Please set down the whole listing again, precisely.

== == ==

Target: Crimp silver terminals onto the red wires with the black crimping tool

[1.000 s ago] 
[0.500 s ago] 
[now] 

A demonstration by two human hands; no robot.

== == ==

# [TASK ANSWER]
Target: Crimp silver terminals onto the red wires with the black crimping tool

[1.000 s ago] 
[0.500 s ago] 
[now] 

A demonstration by two human hands; no robot.

Exercise complete, with nothing further to add.